When you reach the line that contains "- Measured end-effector" in the data below, start reproducing lines exactly, and stop after the line that contains "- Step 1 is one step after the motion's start".

* * *

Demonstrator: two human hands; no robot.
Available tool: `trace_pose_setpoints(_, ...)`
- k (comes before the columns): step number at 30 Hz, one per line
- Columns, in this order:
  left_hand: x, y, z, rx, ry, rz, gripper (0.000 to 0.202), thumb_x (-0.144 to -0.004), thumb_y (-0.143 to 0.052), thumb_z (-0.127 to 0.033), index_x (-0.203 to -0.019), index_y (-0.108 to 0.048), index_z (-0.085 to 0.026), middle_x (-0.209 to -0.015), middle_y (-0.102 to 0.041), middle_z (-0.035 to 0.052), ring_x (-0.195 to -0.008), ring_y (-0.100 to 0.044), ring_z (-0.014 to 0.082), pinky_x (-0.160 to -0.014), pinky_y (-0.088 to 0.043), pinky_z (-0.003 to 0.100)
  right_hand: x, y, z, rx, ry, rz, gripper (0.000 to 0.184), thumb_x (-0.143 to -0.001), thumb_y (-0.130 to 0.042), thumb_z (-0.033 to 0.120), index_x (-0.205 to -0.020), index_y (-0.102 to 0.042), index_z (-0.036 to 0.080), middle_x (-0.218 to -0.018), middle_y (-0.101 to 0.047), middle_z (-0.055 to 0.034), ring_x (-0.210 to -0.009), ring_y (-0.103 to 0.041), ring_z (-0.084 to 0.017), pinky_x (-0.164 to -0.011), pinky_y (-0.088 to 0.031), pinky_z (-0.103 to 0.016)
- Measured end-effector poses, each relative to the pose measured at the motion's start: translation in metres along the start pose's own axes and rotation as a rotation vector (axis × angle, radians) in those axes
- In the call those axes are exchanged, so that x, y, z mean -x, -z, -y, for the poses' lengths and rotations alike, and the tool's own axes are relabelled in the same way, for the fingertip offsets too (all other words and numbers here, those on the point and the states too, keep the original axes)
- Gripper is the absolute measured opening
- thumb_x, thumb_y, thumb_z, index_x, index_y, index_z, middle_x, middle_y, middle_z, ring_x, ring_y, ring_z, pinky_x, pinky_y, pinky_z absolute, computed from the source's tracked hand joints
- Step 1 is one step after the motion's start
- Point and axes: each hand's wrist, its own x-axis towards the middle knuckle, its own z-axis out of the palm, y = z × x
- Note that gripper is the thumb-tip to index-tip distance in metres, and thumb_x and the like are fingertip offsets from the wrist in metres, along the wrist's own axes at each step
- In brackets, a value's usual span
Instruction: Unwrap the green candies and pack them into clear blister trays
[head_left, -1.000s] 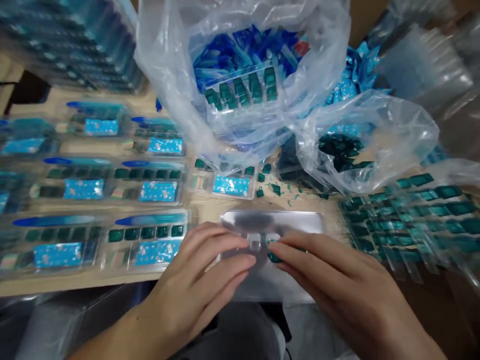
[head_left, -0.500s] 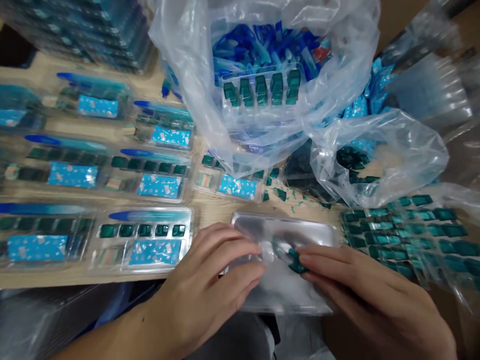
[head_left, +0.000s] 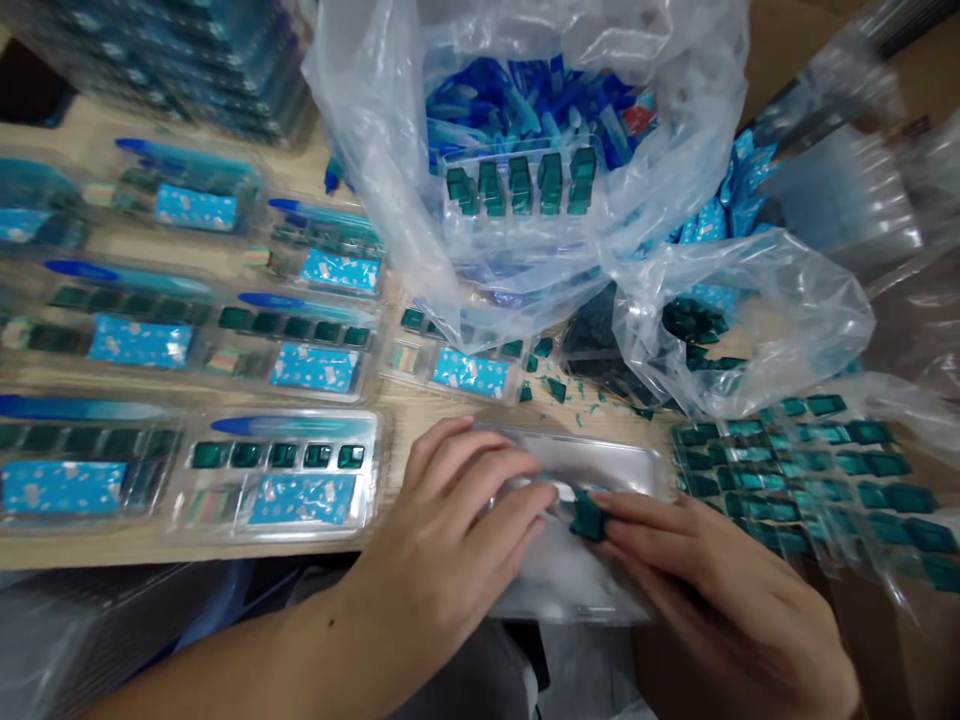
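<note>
My right hand [head_left: 720, 570] pinches a small dark-green translucent plastic piece [head_left: 587, 517] between thumb and fingers. Close to its left, my left hand [head_left: 465, 530] has its fingers bent and closed on a clear plastic piece [head_left: 564, 490], whose shape is mostly hidden and blurred. Both hands are above a clear plastic tray [head_left: 622, 462] at the table's front edge. Left of it lies a filled clear pack [head_left: 375, 500] holding a blue pen [head_left: 262, 426], a row of green pieces [head_left: 282, 456] and a blue dotted packet [head_left: 300, 499].
More filled packs [head_left: 202, 375] cover the left side; stacked trays [head_left: 217, 60] stand behind. A plastic bag [head_left: 375, 120] of blue pens [head_left: 517, 100] is at the back. To the right are a smaller bag [head_left: 817, 300] with green pieces and clear strips [head_left: 795, 470] filled with green pieces.
My left hand has moved slightly right, closer to my right hand. The green piece shows more fully in my right fingers. The view has shifted slightly.
</note>
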Motion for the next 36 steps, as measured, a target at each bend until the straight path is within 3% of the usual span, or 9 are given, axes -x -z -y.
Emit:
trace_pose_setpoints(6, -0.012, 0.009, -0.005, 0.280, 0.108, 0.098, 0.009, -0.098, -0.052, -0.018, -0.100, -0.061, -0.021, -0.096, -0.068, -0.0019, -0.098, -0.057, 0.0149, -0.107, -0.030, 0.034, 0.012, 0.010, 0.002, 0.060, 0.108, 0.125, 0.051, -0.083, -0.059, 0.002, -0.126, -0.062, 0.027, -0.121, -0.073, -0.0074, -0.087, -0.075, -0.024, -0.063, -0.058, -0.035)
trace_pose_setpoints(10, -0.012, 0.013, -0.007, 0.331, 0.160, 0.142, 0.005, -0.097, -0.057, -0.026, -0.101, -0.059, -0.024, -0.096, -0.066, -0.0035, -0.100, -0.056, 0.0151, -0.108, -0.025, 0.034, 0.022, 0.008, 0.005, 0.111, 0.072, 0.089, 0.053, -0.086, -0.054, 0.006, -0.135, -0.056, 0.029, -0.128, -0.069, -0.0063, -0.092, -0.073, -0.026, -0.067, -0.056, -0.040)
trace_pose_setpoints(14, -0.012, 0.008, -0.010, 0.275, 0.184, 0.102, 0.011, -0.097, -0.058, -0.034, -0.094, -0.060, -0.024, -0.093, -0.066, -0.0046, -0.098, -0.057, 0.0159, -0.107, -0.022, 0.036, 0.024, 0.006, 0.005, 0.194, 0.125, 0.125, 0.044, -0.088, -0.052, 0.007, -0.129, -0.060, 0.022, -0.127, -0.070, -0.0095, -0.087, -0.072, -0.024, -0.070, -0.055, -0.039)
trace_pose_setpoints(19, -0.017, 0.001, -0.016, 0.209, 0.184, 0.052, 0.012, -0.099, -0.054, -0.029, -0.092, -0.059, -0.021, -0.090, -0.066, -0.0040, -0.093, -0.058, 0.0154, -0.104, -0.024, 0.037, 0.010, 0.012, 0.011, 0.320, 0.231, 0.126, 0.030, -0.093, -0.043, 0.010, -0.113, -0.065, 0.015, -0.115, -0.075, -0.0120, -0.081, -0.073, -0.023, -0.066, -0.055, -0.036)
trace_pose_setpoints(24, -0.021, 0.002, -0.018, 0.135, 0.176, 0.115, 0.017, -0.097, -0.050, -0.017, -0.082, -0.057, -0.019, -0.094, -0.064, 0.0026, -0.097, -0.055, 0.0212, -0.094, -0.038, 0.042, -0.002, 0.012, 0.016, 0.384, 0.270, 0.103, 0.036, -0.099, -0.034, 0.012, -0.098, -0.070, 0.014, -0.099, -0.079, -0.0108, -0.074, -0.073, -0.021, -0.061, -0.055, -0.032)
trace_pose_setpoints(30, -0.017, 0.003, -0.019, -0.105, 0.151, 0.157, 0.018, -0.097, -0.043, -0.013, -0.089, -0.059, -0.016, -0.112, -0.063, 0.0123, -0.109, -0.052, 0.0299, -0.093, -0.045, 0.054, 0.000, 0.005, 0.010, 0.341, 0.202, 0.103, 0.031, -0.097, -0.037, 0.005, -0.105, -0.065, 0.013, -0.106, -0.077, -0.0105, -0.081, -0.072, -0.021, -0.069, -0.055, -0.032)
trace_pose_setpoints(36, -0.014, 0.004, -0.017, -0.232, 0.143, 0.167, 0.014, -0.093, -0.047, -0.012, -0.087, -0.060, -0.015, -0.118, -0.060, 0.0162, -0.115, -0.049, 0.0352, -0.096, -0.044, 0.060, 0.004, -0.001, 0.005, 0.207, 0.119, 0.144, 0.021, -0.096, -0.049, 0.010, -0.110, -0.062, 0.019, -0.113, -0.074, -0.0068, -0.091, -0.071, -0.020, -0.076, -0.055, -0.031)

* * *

Completed task —
- Measured end-effector poses, each relative to the pose measured at the motion's start: translation in metres along the start pose's own axes and rotation as a rotation vector (axis × angle, radians) in those axes
- In the call those axes are exchanged, so that x, y, z mean -x, -z, -y, for the poses' lengths and rotations alike, and the tool's own axes are relabelled in the same way, for the fingertip offsets too (all other words and numbers here, those on the point and the states too, keep the original axes)
- Gripper is the absolute measured opening
- thumb_x, thumb_y, thumb_z, index_x, index_y, index_z, middle_x, middle_y, middle_z, ring_x, ring_y, ring_z, pinky_x, pinky_y, pinky_z absolute, computed from the source's tracked hand joints
- Step 1 is one step after the motion's start

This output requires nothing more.